Clarke’s Data, Part II

A few days ago, Neil Clarke released demographic information from a survey he took (which I then used to create this little discussion, along with a few comments). He’s now released the first wave of results. It’s interesting to see what he’s doing–I’m especially intrigued by the break-out of authors’ influences. You should look at it.

But I want to pull out one piece of information that shows up in his charts, but that he hasn’t addressed yet. It’s about gender and age, and I think it speaks to some of the conversations that are inherent in the cultural conversations rolling through the SF community today. It doesn’t cover everything, of course. But I think it’s interesting, and if real, relevant.

Here’s the chart in question. In particular, focus on the Published Writer “Gender by Age” break-out

While the overall split of male/female population (as we learned last week) is 54/44, this chart says this skew is very different in the world of published writers depending on what side of Age 40 you look at. If you look at writers over 40 years old, it’s man’s world. But if you look at the “next gen” you see females are the predominant gender. Again, this is published writers we’re talking about. (though the data is self-reported).

What does this mean?

I dunno.

One could say several things about it—including the idea that this is just one piece of data, and may not mean squat (though, again, 944 responders is pretty solid). But two things go through my mind:

First, the overall male skew in this data set happens because of the overpowering numbers of 40+ year-old writers. Did the 40+ skew roll through the ages, or did 40+ males just start their writing careers late? Like most of this, all I’ve got as an answer here is one big shrug. It would be interesting to see how this changes over time, though.

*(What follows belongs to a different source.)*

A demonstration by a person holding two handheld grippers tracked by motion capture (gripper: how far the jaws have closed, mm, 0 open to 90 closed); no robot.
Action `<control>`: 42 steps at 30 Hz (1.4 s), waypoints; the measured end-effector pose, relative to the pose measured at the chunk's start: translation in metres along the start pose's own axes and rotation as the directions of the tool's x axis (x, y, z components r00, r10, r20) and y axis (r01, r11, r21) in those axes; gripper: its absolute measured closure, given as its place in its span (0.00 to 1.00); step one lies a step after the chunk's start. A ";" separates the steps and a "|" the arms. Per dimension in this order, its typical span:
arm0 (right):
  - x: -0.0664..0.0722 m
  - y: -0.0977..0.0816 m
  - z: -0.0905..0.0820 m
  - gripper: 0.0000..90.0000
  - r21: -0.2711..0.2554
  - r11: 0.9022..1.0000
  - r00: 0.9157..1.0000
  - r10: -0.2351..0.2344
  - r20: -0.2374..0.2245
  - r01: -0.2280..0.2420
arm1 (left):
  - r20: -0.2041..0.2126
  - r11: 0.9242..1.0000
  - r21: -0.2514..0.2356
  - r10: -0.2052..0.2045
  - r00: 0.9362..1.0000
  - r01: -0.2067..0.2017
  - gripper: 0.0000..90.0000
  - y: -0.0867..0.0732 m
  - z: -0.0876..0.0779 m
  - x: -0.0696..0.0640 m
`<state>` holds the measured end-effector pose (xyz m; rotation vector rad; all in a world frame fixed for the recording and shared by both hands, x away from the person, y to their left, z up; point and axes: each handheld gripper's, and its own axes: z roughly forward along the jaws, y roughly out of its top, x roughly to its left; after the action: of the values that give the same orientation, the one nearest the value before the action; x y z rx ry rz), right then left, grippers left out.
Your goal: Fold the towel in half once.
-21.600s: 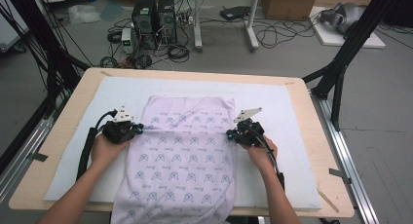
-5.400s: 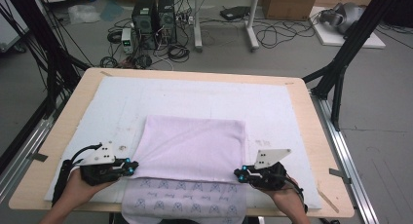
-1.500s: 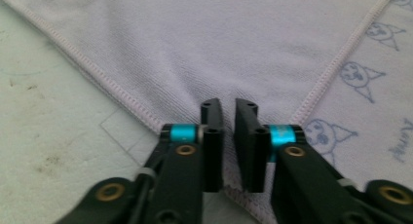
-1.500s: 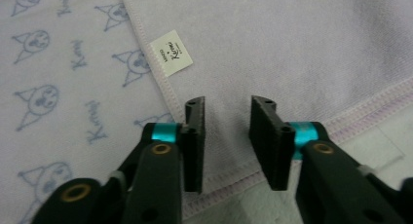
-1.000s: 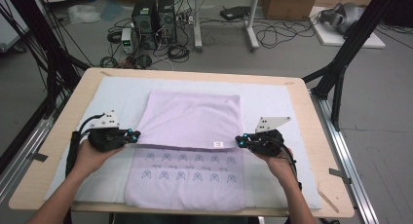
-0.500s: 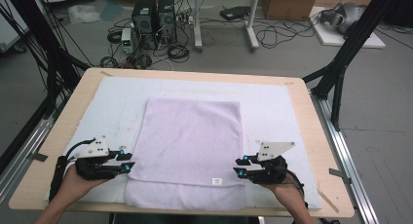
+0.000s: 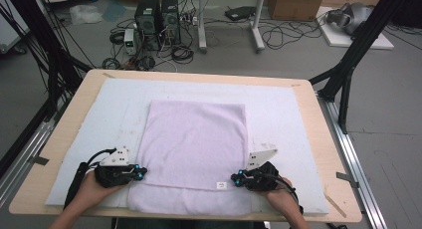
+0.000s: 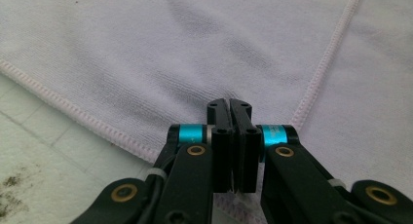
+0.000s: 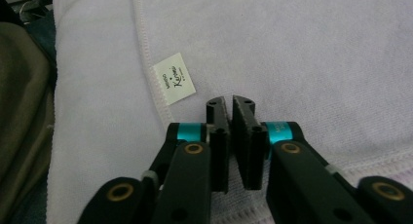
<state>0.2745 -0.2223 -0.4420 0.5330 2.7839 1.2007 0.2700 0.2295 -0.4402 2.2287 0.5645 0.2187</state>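
- towel lies folded on the mat, hem (with label) near the front
- left gripper pressed together over its edge; right gripper likewise, nothing pinched

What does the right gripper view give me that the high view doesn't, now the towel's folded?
The right gripper view reads the white label print, the stitched hem beside it, and the right gripper with jaws together over the towel. The high view adds the whole folded towel on the white mat, with the left gripper at its other side. Both show towel, label and right gripper.
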 end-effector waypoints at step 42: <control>0.041 -0.007 -0.003 0.97 0.011 0.997 0.988 -0.080 -0.136 0.082 | 0.110 0.996 -0.017 0.085 0.990 -0.084 0.98 -0.014 -0.023 -0.045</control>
<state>0.2339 -0.2149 -0.4417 0.3484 2.8977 1.2427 0.2184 0.2324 -0.4344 2.2394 0.4087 0.1409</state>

And second, I think it’s a truism that often (certainly not always) ground-breaking work (danger, danger, Will Robinson!) happens in the earlier years of life. If true (even more danger here, Will Robinson!), one could then take another tenuous step and suggest that Award Quality Work (and even more danger here, Will Robinson!) might skew a little younger. And if that’s the case, then it would be expected that award rosters should skew female.

As a rule, though, they don’t. Especially in the Hugo numbers this year.

Of course, you get to pick your own reason as to why that happens. The main thing I get through thinking about this is that I would love to see more break-downs like this. Data rules, doncha you know?